REQUIRED ACTION
Make a word-for-word copy of the entries below from their first line through the line with "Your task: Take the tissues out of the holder", and add nothing.

DATASET RECORDS
++++

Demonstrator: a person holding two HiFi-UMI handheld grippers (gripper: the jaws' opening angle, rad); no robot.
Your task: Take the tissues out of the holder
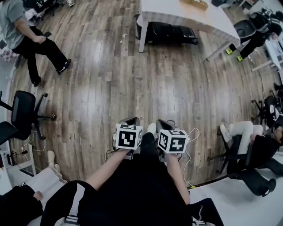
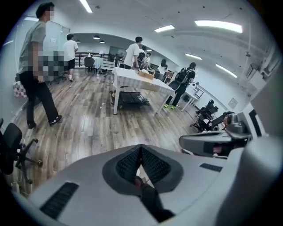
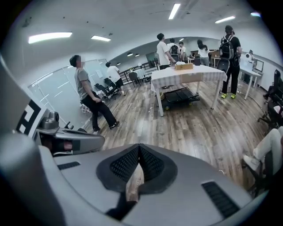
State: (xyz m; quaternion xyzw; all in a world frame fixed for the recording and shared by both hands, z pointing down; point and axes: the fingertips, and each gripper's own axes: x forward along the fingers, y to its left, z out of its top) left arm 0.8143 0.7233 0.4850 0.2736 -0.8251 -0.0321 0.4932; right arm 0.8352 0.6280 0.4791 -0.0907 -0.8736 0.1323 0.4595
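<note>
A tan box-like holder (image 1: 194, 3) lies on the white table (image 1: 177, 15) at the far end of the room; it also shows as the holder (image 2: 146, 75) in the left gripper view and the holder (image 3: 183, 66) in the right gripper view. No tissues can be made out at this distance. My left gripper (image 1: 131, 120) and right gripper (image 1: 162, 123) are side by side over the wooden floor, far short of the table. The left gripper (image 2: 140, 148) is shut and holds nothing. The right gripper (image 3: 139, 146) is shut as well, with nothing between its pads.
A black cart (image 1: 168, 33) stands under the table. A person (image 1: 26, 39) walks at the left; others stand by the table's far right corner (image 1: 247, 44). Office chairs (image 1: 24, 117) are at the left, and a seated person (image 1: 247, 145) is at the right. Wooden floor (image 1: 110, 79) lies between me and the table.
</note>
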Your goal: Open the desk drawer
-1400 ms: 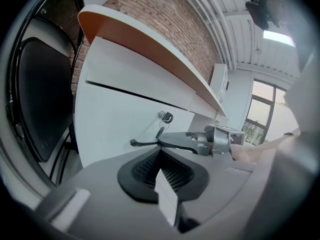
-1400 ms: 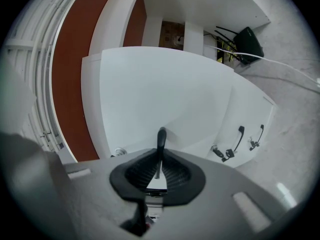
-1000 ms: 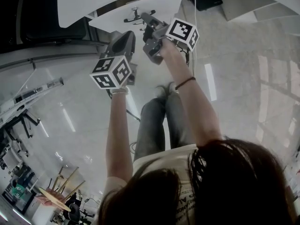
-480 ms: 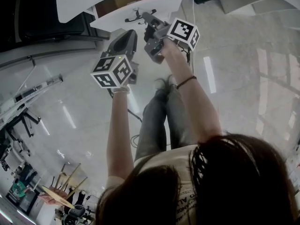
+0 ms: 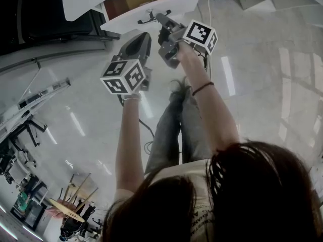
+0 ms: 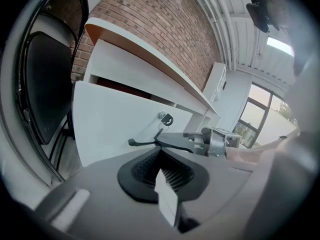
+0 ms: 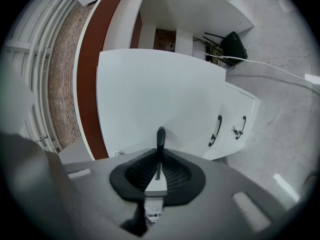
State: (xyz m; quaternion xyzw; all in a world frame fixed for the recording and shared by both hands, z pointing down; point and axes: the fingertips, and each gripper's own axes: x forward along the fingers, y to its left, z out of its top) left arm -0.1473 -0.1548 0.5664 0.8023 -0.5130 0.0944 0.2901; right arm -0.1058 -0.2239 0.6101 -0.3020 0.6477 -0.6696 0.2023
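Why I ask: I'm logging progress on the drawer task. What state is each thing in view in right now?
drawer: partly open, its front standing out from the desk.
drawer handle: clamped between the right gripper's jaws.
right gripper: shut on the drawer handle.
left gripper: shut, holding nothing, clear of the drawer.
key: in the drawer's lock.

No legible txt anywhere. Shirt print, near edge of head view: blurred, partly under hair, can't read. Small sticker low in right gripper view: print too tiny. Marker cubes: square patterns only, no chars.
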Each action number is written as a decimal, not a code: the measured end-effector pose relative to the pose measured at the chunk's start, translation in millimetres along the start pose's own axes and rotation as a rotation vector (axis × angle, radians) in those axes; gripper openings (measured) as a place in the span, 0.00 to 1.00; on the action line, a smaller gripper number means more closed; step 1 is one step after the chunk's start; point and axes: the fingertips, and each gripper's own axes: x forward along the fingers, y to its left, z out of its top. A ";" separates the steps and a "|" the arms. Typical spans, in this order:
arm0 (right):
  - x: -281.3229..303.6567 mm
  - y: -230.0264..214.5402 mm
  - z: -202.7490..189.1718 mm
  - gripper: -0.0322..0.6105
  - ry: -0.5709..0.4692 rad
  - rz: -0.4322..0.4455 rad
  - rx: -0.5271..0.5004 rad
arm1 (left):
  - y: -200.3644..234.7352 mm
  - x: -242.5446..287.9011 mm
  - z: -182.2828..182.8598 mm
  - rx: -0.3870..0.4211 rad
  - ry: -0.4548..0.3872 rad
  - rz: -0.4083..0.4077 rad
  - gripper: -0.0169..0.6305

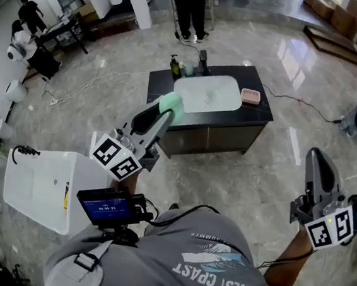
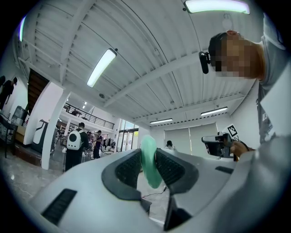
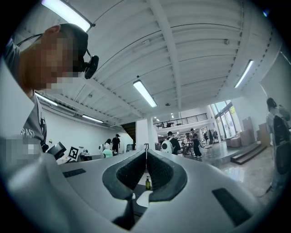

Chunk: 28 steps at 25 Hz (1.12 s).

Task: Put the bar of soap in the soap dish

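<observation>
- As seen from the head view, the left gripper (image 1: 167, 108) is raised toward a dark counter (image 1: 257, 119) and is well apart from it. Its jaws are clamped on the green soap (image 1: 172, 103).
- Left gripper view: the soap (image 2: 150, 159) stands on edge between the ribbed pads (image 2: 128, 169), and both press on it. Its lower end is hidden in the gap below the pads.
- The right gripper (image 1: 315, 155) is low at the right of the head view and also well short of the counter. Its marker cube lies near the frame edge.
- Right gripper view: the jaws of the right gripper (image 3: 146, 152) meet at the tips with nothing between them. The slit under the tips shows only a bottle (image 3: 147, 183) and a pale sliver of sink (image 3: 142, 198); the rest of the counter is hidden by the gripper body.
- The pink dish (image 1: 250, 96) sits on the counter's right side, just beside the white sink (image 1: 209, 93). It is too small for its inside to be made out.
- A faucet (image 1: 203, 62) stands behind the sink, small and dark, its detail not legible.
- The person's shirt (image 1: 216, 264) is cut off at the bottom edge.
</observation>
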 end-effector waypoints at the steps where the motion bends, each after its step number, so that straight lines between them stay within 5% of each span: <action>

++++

SOLUTION FOR THIS EXERCISE
Demonstrator: a person holding two HiFi-UMI handheld grippers (gripper: the jaws' opening angle, rad); no robot.
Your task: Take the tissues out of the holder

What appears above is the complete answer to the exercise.